Summarizing on a table:
| Iteration | Hidden Layers | Neurons | Dropout | Learning Rate | Epochs | Test Loss | Test Accuracy |
|-----------|---------------|---------|---------|---------------|--------|-----------|---------------|
| 1         | 2             | 16, 32  | 0.2     | 0.001         | 10     | 0.145     | 0.97          |
| 2         | 2             | 8, 16   | 0.2     | 0.11          | 4      | 0.25453   | 0.8906        |
| 3         | 2             | 8, 16   | 0.2     | 0.11          | 16     | 0.2418    | 0.9531        |
| 4         | 2             | 8, 16   | 0.2     | 0.001         | 16      | 0.5432    | 0.7396        |
| 5         | 1             | 16      | 0.2     | 0.11          | 2      | 0.3559    | 0.8594        |
| 6         | 2             | 32, 64  | 0.2     | 0.1           | 16     | 0.1374    | 0.9635     |
| 7         | 2             | 32, 64  | 0.2     | 0.01          | 16     | 0.0666    | 0.9688        |
| 8         | 3             | 8, 16, 32 | 0.2   | 0.01          | 16     | 0.0909    | 0.9688         |




> Observing the changes, there is no single way to improve results, but many. In iterations 2 and 3, changing only the epochs from 4 to 16 improved the results. When comparing iteration 3 and 4, changing only the learning rate (making it smaller) made a big change in results; the accuracy diminished from 0.95 to 0.74. 

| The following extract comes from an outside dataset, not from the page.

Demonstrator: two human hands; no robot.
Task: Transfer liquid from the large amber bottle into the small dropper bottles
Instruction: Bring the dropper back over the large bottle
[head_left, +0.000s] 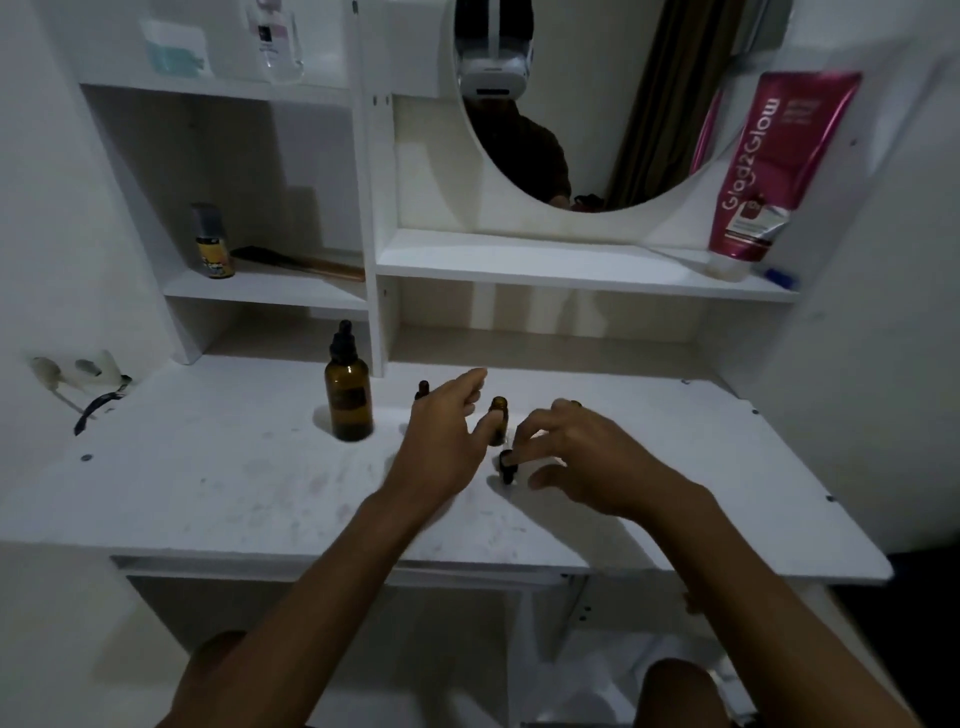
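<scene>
Large amber bottle (349, 402), capped, glass, probably heavy and slick, best gripped round its body; left hand (441, 441) fingers spread, empty; right hand (587, 457) fingers pinch small dropper cap (506, 467).

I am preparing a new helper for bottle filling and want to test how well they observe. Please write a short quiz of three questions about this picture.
1. True or false: the large amber bottle has its dropper cap on.
2. Choose one: what does the right hand pinch just above the table?
A) a black dropper cap
B) a spoon
C) a funnel
3. Fill in: the small bottle nearest the right hand has ____ cap on it.

Key: 1 true; 2 A; 3 no.
</scene>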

> If we compare iteration 6 and 7, also the learning rate was the only thing changed, yet, the result variation was not as big as in iteration 3 and 4. It looks that the learning rate affects more when there are less neurons, but I can not generalize since I only tested it in this case.

> Between iterations 7 and 8, another hidden layer was added with different neurons, and everything else was kept the same. The results were the same, but the loss was smaller in iteration 8.

> In conclusion, neural networks are very complex and there are many ways to improve results. It is important to test different parameters and see how they affect the results.